■ **WORK INSTRUCTION**:
Transcribe every entry verbatim; omit pictures.

■ **RECORDS FOR THE TASK**:
>>>
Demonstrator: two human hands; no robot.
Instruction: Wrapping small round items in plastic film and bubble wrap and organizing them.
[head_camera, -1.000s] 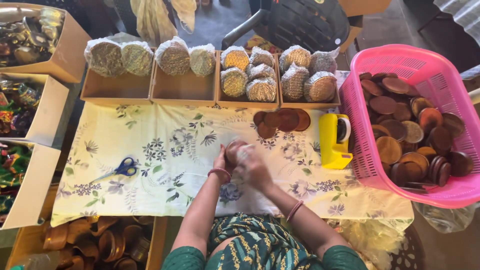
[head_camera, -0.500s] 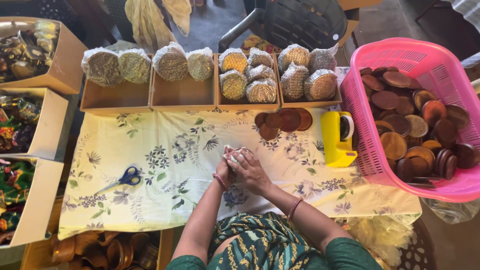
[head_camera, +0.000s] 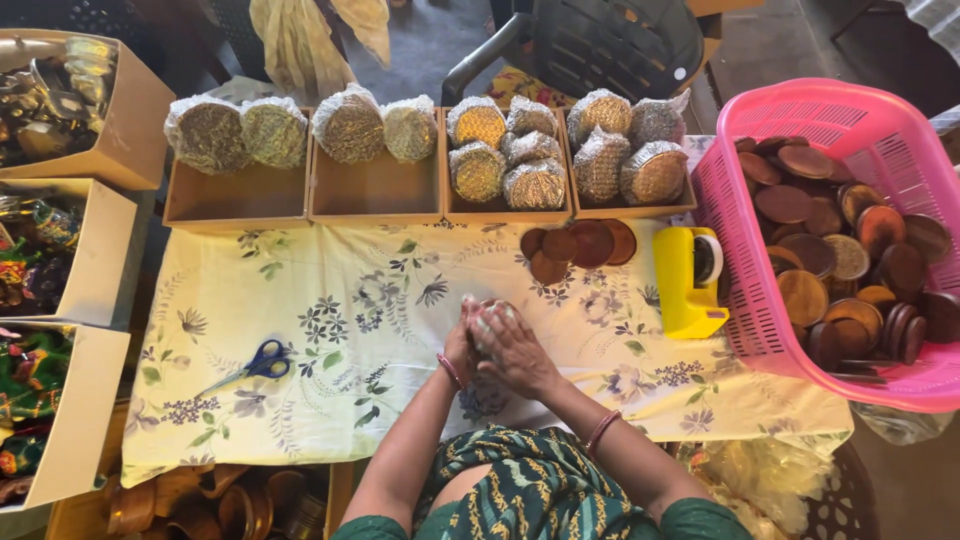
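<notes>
Head view, looking down. Worktop (head_camera: 330, 300): covered by a pale yellow cloth with floral print.

Left hand (head_camera: 462, 345) and right hand (head_camera: 515, 350): pressed together at the middle of the cloth, both closed around a small round item in clear wrap (head_camera: 487, 318); only a pale, shiny sliver of it shows between the fingers. Each grip is curled tight on it.

Blue-handled scissors (head_camera: 250, 365): lying flat on the cloth, well to the left of the hands.

Stack of dark brown discs (head_camera: 575, 245): loose on the cloth, beyond the hands, near the far edge.

Yellow tape dispenser (head_camera: 690, 280): just beside the discs, touching the pink basket.

Pink basket (head_camera: 790, 120): at the right, filled with brown wooden discs.

Cardboard trays (head_camera: 370, 190): in a row along the far edge, holding round wrapped packs (head_camera: 350, 125).

Open boxes (head_camera: 100, 260): stacked down the left side, with mixed coloured goods.
</notes>
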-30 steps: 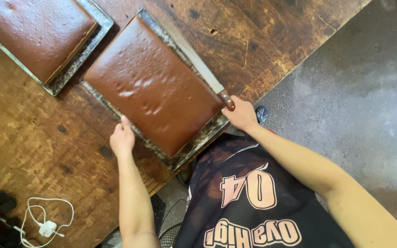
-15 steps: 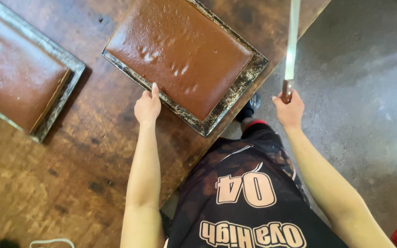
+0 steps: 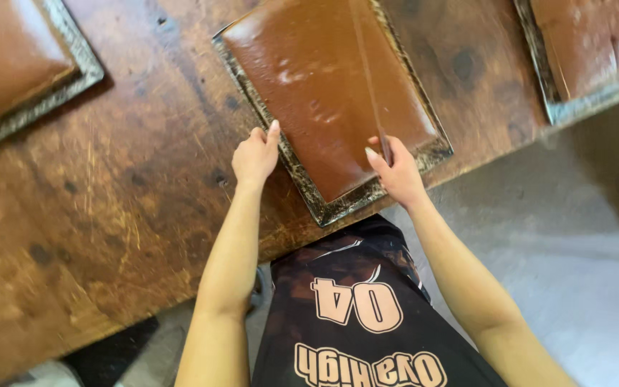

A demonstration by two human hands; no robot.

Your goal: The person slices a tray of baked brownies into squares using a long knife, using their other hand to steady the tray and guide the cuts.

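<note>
There is one view only, from a camera on the person's head. It looks almost straight down over the person's chest and forearms onto the tabletop (image 3: 109,215), whose near edge runs slanted across the lower frame. It sits close: both hands, the left hand (image 3: 254,154) and the right hand (image 3: 397,172), lie near the middle, within arm's reach. The middle tray (image 3: 338,208) fills the upper centre; two further trays are cut off by the frame's left and right edges. Grey floor (image 3: 574,272) shows at lower right.

A worn wooden table (image 3: 109,215) bears two further trays (brown slabs inside): one far left (image 3: 73,82); one far right (image 3: 574,107).
</note>
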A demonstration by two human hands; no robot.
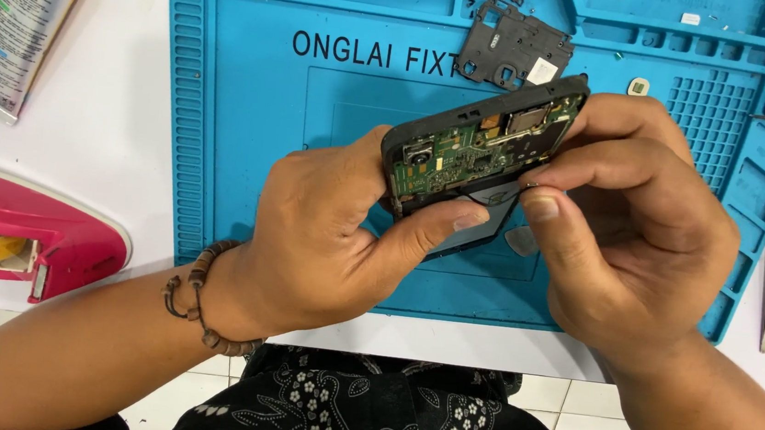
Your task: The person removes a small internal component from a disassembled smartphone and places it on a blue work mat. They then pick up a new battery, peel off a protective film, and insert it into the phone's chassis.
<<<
■ **SOLUTION TO THE EXERCISE**:
Demonstrator: two human hands; no robot.
Instruction: Wrapping small round items in plastic film and bubble wrap and organizing them.
[head_camera, -1.000s] 
[head_camera, -0.500s] 
[head_camera, +0.000s] 
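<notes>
Head view, looking down. Worktop (head_camera: 330, 300): covered by a pale yellow cloth with floral print.

Left hand (head_camera: 462, 345) and right hand (head_camera: 515, 350): pressed together at the middle of the cloth, both closed around a small round item in clear wrap (head_camera: 487, 318); only a pale, shiny sliver of it shows between the fingers. Each grip is curled tight on it.

Blue-handled scissors (head_camera: 250, 365): lying flat on the cloth, well to the left of the hands.

Stack of dark brown discs (head_camera: 575, 245): loose on the cloth, beyond the hands, near the far edge.

Yellow tape dispenser (head_camera: 690, 280): just beside the discs, touching the pink basket.

Pink basket (head_camera: 790, 120): at the right, filled with brown wooden discs.

Cardboard trays (head_camera: 370, 190): in a row along the far edge, holding round wrapped packs (head_camera: 350, 125).

Open boxes (head_camera: 100, 260): stacked down the left side, with mixed coloured goods.
</notes>
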-30 steps: 
-15 steps: 
+0 steps: 

A demonstration by two human hands; no robot.

Your goal: The person slices a tray of baked brownies into squares using a long knife, using their other hand to steady the tray and guide the cuts.

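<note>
There is one view only, from a camera on the person's head. It looks almost straight down over the person's chest and forearms onto the tabletop (image 3: 109,215), whose near edge runs slanted across the lower frame. It sits close: both hands, the left hand (image 3: 254,154) and the right hand (image 3: 397,172), lie near the middle, within arm's reach. The middle tray (image 3: 338,208) fills the upper centre; two further trays are cut off by the frame's left and right edges. Grey floor (image 3: 574,272) shows at lower right.

A worn wooden table (image 3: 109,215) bears two further trays (brown slabs inside): one far left (image 3: 73,82); one far right (image 3: 574,107).
</note>
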A demonstration by two human hands; no robot.
Your task: The person removes a small internal component from a disassembled smartphone and places it on a blue work mat. They then pick up a new battery, peel off a protective film, and insert it into the phone's chassis.

Output for the exercise is complete.